Univariate and multivariate logistic regression was conducted to analyze the effects of age, gender, AHI, mean SpO2, minimum SpO2, CB-pCO2, BMI, ESS score, pre-existing diagnosis of depression and multimorbidity on the likelihood of having DEPS score at least 9. We reported data as odds ratio (95% confidence interval). Patients at least 70 years of age at the time of diagnosis were included in the regression analyses. Missing values were handled by available-case method in statistical analyses.
The p-value < 0.05 was considered statistically significant. All statistical analyses were performed using the SPSS software (IBM Corp. Released 2020. IBM SPSS Statistics for Macintosh, Version 27.0. Armonk, NY: IBM Corp).
Results
A total of 5870 patients were included in the study (Men = 3855, 65.7%; mean age 57.5 ± 13.5 years). The age range of the patients was 18–101 years. There were 253 (4.3%) patients over 80 years of age (very elderly), 919 (15.7%) patients ranging in age from 70 to 80 years (elderly) and 4698 (80.0%) were aged under 70 years (young-middle aged) at the time of sleep apnea diagnosis. BMI differed between these two age groups in both men and women (p < 0.05). There was no difference in BMI between the elderly and the very elderly men or women (Table 1).
The severity of sleep apnea did not seem to differ between age groups in terms of AHI or mean and minimum values SpO2. AHI was somewhat higher in men compared to women in every age group (p < 0.05) (Table 1).
Young-middle aged women had higher ESS scores (7.9 ± 4.9 vs. 7.4 ± 4.6, p < 0.05) compared to young-middle aged men. Apart from that, there did not seem to be any differences between the groups in the perceived daytime sleepiness (Table 1).
GHQ-12 scores were higher in the very elderly compared to other age groups (3.4 ± 3.3 vs. 2.9 ± 3.6 vs. 2.6 ± 3.4, p < 0.05) suggesting higher levels of mental distress. The same difference was also observed in S1 Table when a cut-off value of at least 3 points was used for the comparison of GHQ-12 scores.
Using the same cut-off value we found a significant difference between the genders in the young-middle aged and elderly age groups (p < 0.05) but not in the very elderly (Table 1 and S1 Table).
The DEPS scores tended to increase with age. Very elderly men had higher DEPS scores compared to other age groups (p < 0.05) while no significant was found in DEPS scores between the age groups in women. DEPS scores were, however, higher in women than in men in every age group (p < 0.05). The difference in DEPS score between the genders remained significant when a cut-off value of at least 9 was used (p < 0.05) (Table 1 and S2 Table).
CB-pCO2 were slightly higher in young-middle aged men compared to very elderly (5.3 ± 0.5 vs. 5.1 ± 0.6, p < 0.05). In contrast, women’s capillary blood carbon dioxide values were higher in the oldest age group (5.5 ± 0.7 vs. 5.3 ± 0.6 vs. 5.3 ± 0.5, p < 0.05) (Table 1).

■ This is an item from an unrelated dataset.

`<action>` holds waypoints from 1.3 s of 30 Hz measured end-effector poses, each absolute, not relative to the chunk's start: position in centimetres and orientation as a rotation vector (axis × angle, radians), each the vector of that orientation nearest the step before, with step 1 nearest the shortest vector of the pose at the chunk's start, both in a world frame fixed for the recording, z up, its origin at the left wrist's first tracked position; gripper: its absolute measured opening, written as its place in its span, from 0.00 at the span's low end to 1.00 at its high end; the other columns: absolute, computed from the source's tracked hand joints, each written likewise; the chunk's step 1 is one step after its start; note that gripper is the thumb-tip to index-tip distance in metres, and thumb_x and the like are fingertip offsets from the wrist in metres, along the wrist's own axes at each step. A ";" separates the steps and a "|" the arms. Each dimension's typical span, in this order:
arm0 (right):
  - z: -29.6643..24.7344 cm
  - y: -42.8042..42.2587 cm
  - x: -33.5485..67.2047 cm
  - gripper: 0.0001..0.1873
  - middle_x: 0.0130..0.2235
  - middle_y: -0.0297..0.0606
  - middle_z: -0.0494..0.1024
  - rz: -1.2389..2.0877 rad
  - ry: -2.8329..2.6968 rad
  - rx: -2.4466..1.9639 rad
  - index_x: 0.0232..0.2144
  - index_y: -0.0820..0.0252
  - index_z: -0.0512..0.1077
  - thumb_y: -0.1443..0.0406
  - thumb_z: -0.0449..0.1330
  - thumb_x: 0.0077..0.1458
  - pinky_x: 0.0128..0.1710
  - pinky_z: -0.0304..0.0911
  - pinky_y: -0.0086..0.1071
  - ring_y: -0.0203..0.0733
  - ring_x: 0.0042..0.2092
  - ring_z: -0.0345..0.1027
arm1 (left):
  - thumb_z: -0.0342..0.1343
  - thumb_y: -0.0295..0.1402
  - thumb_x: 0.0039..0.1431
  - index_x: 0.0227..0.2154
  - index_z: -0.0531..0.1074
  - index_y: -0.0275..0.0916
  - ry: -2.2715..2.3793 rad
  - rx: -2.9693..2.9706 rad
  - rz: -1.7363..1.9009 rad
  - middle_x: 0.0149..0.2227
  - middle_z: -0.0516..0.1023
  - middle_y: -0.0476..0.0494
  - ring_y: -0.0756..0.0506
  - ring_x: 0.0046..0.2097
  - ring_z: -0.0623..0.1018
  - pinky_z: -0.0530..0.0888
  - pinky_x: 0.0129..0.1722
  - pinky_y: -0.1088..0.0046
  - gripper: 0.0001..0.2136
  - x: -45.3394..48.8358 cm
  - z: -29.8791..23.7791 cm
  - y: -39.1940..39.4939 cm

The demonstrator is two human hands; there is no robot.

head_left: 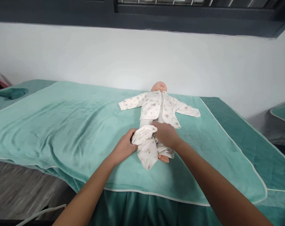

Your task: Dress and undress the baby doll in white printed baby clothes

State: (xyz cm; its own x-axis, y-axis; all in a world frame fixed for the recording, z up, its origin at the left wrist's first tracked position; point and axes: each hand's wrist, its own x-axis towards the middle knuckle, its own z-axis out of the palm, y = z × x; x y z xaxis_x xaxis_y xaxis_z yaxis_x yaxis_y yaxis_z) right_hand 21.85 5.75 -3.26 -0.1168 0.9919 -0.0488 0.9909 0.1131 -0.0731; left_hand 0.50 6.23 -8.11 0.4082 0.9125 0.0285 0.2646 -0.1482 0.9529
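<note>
A baby doll lies on its back, head toward the wall, in a white printed jacket with both sleeves spread out. White printed trousers are around its lower legs, the waistband bunched below the jacket hem. On the left side of that bunched cloth, my left hand has its fingers closed on the edge. My right hand grips the waistband between the doll's legs; its fingertips are partly hidden by the cloth. One bare doll foot sticks out of the right trouser leg. The other foot is hidden inside the left leg.
A light green velvet sheet with white piping covers the bed, over a darker green cover. The white wall stands right behind the bed. At the lower left, a pale cable runs above the grey floor.
</note>
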 end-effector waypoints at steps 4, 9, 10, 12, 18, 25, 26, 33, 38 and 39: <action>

Table 2 shows the proportions of obese sleep apnea patients. Of those under 70 years of age (young-middle aged) 68.2% were obese (mean BMI 33.8 ± 6.9 kg/m2), whereas of the very elderly 48.0% had BMI ≥ 30 (30.4 ± 5.7 kg/m2).

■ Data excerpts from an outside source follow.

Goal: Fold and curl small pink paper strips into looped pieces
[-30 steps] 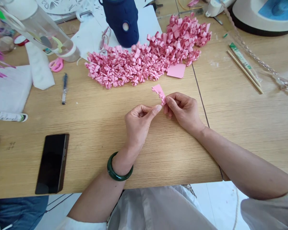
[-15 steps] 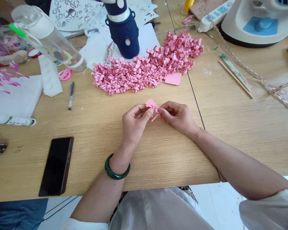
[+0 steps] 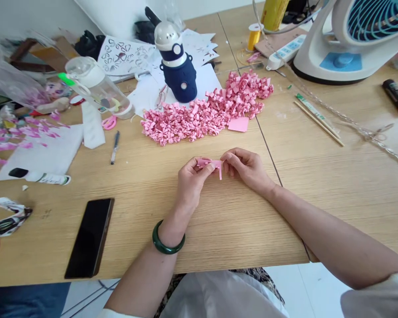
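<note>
My left hand (image 3: 193, 179) pinches a small piece of pink paper (image 3: 215, 163) between thumb and fingers above the table. Small curls show along the paper's lower edge, and one narrow strip hangs down at its right end. Close by that end is my right hand (image 3: 247, 167), thumb and forefinger pressed together; whether they touch the paper or hold anything, I cannot make out. Beyond both hands lies a long heap of curled pink paper pieces (image 3: 189, 121). A flat pink paper square (image 3: 238, 124) rests at the heap's near right edge.
A dark blue bottle (image 3: 179, 79) stands behind the heap. To the left are a clear bottle (image 3: 102, 90), pink scissors (image 3: 109, 123), a pen (image 3: 115, 148), a glue bottle (image 3: 43, 177) and a phone (image 3: 90, 238). A fan (image 3: 338, 62), sticks (image 3: 318, 123) and cord (image 3: 354, 123) lie rightward.
The view has tilted up, showing more of the table's far side. In my left hand the paper has turned more level, its strip now hanging straight down. My right fingertips have shifted to its upper right corner.
</note>
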A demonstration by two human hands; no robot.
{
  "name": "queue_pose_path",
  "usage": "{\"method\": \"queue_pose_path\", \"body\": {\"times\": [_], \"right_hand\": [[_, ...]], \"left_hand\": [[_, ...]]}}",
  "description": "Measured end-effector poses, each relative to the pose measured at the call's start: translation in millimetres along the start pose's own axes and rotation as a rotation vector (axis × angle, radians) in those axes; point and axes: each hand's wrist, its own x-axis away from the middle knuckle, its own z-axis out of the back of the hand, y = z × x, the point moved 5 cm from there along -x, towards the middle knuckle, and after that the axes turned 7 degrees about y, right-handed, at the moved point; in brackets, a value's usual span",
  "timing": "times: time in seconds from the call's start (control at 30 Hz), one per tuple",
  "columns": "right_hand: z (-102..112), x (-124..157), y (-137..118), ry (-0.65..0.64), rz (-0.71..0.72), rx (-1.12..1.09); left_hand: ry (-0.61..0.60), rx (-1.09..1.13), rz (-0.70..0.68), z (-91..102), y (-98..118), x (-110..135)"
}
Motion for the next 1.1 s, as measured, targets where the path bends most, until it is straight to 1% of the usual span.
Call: {"method": "queue_pose_path", "body": {"times": [0.1, 0.23, 0.3, 0.4, 0.5, 0.6, 0.67, 0.73, 0.8, 0.9, 1.0, 1.1], "right_hand": [[-1.1, 0.8, -1.6, -0.038, 0.005, 0.006], [-4.3, 2.5, -2.7, -0.094, 0.016, 0.096], [-6.9, 3.5, -2.3, -0.133, 0.017, 0.122], [-10.0, 4.6, 0.2, -0.178, 0.016, 0.125], [-9.4, 3.8, 3.8, -0.158, 0.016, 0.134], [-7.4, 2.5, 4.0, -0.131, 0.052, 0.142], [-7.7, 2.5, 2.5, -0.152, 0.087, 0.166], [-8.0, 2.5, 1.4, -0.171, 0.095, 0.171], [-6.8, 1.8, 1.3, -0.155, 0.062, 0.144], [-4.0, -0.1, 0.8, -0.11, 0.004, 0.082], [-2.5, -1.6, -1.3, -0.091, -0.013, 0.032], [-0.4, -2.1, -2.9, -0.065, -0.014, 0.006]], "left_hand": [[0.054, 0.032, 0.001, 0.6, 0.0, -0.2], [0.115, 0.045, -0.063, 2.2, 1.1, -0.1], [0.108, 0.029, -0.113, 1.4, 1.4, 0.9], [0.065, -0.022, -0.231, -0.7, 3.7, 4.0], [0.022, -0.071, -0.311, -1.0, 6.2, 6.4], [-0.042, -0.135, -0.285, -0.5, 6.6, 5.0], [-0.089, -0.22, -0.272, -0.4, 7.7, 3.6], [-0.101, -0.298, -0.282, 0.8, 10.3, 2.4], [-0.095, -0.323, -0.3, 2.2, 13.5, 1.8], [-0.066, -0.27, -0.303, 4.6, 16.2, 0.9], [-0.019, -0.207, -0.265, 7.3, 14.8, -0.5], [-0.001, -0.182, -0.236, 7.5, 12.5, -0.9]]}}
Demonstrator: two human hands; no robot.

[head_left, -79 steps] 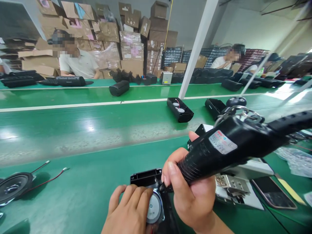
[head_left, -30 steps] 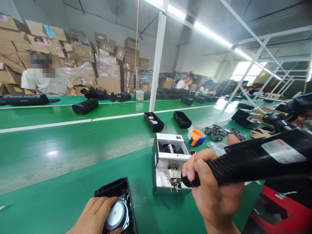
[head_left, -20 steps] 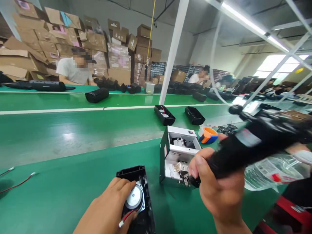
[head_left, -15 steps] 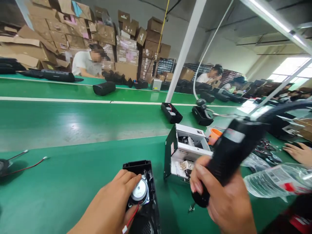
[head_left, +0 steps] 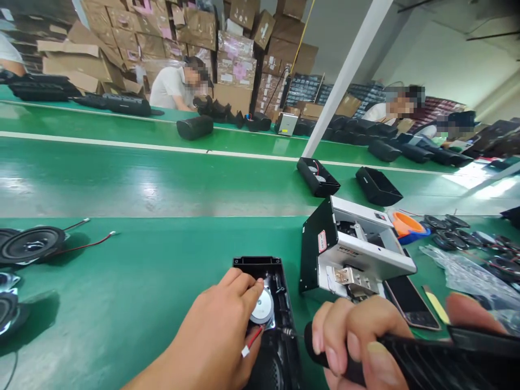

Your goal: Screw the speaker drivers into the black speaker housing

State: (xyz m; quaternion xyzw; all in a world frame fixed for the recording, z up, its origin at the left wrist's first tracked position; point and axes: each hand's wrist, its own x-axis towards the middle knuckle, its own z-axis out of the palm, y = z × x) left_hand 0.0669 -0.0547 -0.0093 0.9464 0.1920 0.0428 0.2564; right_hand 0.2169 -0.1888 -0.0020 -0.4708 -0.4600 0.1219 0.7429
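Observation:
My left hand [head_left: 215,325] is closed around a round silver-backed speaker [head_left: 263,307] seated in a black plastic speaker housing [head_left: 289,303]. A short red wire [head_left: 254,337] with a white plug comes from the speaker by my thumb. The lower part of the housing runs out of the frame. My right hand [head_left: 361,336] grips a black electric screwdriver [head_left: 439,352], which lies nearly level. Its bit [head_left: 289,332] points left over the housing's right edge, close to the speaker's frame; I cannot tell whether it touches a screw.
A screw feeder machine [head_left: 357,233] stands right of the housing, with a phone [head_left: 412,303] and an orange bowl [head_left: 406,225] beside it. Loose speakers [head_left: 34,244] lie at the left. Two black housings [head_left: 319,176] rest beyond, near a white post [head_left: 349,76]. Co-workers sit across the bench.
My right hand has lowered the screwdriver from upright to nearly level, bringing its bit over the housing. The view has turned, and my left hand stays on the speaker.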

Table 3 demonstrates the proportions of multimorbid and heavily multimorbid patients in the three age groups at time of sleep apnea diagnosis. As could be expected, the proportion of multimorbid and heavily multimorbid people increased with age. There was no significant difference in the proportions between genders in the two oldest age groups.
Table 4 shows the prevalence of depression diagnosis prior or at the time of sleep apnea diagnosis according to age group and gender. The very elderly men and women had a higher prevalence of depression compared to the young-middle aged (p < 0.05). The prevalence of depression seemed to decrease linearly in the entire study population with increasing age. However, there was not significant difference between the two oldest age groups. The prevalence of depression was higher in women than in men in the two youngest age groups (p < 0.05).
In the univariate regression model a significant positive interaction was found between a DEPS score of at least 9 and age, female gender, CB-pCO2, ESS score and pre-existing depression diagnosis. In the univariate model the individuals with a pre-existing depression diagnosis had a 2.66 times greater odds of having DEPS score at least 9. Female gender seemed to be the second strongest determinant (OR 2.23, p < 0.0019) (Table 5).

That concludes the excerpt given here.